> [PROBLEM REQUIREMENTS]
Exactly as written, copy the lines that run from the start of the data below to the line containing "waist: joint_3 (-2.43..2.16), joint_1", both ends included.

> [DATA FOR REVIEW]
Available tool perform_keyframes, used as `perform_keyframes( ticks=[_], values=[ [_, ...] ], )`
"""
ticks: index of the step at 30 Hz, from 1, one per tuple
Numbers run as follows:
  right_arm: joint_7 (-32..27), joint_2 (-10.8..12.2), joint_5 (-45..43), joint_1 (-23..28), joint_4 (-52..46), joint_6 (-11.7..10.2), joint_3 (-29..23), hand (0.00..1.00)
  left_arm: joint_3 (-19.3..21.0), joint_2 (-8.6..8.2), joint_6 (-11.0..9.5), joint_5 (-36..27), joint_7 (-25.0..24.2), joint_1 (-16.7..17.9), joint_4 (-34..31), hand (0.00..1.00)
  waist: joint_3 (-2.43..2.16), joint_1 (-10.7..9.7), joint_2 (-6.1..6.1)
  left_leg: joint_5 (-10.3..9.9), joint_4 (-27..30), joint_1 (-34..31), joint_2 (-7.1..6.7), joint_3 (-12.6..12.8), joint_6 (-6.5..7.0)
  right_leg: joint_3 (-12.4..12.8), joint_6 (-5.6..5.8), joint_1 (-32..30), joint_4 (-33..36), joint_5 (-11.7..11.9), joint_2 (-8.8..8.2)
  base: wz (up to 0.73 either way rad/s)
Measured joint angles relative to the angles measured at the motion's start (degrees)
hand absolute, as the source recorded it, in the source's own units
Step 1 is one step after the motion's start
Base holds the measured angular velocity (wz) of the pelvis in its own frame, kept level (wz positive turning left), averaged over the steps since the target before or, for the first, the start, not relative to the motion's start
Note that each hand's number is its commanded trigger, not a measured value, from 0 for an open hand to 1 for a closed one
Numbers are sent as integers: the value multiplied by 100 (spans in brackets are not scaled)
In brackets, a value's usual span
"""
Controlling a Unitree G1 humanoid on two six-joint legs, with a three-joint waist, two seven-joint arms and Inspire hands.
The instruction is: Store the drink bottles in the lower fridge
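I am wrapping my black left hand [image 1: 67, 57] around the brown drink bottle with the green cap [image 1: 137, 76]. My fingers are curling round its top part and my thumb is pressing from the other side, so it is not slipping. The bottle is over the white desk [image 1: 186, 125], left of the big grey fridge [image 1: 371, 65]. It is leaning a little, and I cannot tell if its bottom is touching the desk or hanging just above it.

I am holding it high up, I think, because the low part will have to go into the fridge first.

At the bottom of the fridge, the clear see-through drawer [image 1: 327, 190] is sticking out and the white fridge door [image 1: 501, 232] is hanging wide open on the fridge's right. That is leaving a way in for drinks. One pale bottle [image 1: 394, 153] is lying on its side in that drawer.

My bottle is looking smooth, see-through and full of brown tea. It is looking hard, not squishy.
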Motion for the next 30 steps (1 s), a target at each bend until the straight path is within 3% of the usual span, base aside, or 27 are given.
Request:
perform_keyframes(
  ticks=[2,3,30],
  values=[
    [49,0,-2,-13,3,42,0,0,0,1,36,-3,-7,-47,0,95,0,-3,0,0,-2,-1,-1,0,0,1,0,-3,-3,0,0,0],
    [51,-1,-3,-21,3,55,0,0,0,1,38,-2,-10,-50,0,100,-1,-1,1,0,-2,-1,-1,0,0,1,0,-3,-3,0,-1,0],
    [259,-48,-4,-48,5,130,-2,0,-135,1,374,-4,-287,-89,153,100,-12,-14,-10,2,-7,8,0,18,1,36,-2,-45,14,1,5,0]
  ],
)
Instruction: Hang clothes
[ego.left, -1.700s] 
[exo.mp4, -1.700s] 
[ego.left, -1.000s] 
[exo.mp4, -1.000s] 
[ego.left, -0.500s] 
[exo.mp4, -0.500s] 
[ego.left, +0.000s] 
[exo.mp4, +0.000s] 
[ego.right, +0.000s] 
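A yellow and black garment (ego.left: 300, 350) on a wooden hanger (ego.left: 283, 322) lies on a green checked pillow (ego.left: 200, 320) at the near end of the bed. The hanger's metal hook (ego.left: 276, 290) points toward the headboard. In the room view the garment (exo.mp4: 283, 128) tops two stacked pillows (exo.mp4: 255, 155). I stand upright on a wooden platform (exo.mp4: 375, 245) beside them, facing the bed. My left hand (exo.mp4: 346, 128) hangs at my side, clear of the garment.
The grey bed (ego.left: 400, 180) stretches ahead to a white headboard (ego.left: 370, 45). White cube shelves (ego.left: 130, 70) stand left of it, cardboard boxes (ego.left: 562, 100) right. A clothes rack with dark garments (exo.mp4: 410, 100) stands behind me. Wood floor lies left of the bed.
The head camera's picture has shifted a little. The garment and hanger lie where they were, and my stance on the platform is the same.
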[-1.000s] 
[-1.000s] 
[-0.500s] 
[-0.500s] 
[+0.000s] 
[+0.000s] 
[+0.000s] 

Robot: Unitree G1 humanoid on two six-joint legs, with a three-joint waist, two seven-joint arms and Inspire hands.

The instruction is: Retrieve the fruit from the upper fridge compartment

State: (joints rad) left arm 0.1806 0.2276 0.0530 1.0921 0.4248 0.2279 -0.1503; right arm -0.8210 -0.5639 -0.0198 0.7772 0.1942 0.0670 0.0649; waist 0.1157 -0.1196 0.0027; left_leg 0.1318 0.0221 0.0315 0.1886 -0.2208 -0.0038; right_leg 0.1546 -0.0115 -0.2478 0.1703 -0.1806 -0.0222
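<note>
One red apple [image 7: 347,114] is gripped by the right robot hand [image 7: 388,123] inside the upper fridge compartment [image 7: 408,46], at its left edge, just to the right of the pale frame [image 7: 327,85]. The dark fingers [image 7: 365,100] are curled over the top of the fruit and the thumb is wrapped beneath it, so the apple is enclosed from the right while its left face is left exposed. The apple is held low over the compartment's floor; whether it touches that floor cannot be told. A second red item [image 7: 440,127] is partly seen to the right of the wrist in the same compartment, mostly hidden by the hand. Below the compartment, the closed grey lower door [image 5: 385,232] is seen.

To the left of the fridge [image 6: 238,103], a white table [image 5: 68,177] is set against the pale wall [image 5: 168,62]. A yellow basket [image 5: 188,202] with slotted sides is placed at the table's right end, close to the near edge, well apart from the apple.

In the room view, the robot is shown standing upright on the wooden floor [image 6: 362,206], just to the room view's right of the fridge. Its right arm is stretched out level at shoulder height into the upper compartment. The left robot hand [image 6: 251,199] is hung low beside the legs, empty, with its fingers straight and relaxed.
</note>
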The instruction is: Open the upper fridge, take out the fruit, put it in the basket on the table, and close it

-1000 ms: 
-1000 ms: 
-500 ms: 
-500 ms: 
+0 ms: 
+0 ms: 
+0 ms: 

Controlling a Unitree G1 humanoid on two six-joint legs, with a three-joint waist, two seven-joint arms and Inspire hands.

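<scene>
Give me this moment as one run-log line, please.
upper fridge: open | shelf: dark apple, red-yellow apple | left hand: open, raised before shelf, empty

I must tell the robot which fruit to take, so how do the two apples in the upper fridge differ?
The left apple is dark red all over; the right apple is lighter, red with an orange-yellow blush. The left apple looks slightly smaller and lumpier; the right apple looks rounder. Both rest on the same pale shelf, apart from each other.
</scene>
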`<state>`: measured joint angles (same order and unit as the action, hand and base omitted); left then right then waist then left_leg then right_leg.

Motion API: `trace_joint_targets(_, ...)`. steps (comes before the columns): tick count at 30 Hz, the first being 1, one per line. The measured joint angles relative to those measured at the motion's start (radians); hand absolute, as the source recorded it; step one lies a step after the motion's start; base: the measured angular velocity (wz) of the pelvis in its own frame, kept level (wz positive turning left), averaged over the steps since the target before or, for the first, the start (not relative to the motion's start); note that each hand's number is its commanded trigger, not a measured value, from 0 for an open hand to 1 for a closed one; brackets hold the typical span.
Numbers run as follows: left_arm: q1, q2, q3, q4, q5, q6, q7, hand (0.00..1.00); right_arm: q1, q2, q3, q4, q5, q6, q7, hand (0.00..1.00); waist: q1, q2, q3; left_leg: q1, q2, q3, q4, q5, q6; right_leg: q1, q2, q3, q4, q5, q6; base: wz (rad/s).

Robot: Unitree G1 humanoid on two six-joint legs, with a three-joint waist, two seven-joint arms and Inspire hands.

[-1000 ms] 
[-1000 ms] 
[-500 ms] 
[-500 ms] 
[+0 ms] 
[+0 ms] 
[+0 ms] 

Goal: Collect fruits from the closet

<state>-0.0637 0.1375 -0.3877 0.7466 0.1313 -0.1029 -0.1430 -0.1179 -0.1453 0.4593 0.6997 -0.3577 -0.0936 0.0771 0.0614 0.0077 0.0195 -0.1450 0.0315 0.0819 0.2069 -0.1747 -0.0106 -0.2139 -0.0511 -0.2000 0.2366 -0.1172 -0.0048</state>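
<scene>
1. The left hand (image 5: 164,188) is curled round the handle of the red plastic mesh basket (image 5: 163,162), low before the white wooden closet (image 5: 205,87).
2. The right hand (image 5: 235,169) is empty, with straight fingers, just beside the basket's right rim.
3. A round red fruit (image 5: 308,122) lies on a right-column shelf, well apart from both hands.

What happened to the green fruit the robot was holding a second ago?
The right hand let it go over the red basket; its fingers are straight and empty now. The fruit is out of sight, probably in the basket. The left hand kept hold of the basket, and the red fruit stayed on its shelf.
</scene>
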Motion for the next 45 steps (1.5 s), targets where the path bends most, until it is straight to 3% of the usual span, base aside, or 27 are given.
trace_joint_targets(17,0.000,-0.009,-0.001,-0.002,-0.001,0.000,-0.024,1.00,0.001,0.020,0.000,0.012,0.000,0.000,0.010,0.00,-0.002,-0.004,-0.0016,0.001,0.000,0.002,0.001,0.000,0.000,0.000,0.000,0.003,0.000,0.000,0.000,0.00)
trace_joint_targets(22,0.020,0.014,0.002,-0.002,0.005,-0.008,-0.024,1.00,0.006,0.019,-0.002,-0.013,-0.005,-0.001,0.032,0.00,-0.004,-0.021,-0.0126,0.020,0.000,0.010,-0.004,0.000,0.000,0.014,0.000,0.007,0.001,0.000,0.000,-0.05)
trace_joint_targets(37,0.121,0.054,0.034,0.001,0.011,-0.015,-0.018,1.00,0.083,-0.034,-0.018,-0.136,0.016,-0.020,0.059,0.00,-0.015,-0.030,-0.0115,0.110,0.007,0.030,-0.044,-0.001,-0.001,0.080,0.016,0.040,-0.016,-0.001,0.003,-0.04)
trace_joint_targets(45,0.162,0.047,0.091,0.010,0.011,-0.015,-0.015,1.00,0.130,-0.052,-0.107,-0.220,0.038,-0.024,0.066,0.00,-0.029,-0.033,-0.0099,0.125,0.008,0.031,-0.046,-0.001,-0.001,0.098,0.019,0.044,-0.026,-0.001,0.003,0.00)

> [RESULT FOR THIS EXERCISE]
Available tool perform_keyframes, used as `perform_keyframes( ticks=[_], values=[ [_, ...] ], )`
"""
ticks: index of the step at 30 Hz, from 1, one per tuple
Numbers run as follows:
  right_arm: joint_7 (-32..27), joint_2 (-10.8..12.2), joint_5 (-45..43), joint_1 (-23..28), joint_4 (-52..46), joint_6 (-11.7..10.2), joint_3 (-29..23), hand (0.00..1.00)
  left_arm: joint_3 (-19.3..21.0), joint_2 (-8.6..8.2), joint_6 (-11.0..9.5), joint_5 (-36..27), joint_7 (-25.0..24.2), joint_1 (-16.7..17.9), joint_4 (-34..31), hand (0.00..1.00)
  waist: joint_3 (-2.43..2.16), joint_1 (-10.7..9.7), joint_2 (-6.1..6.1)

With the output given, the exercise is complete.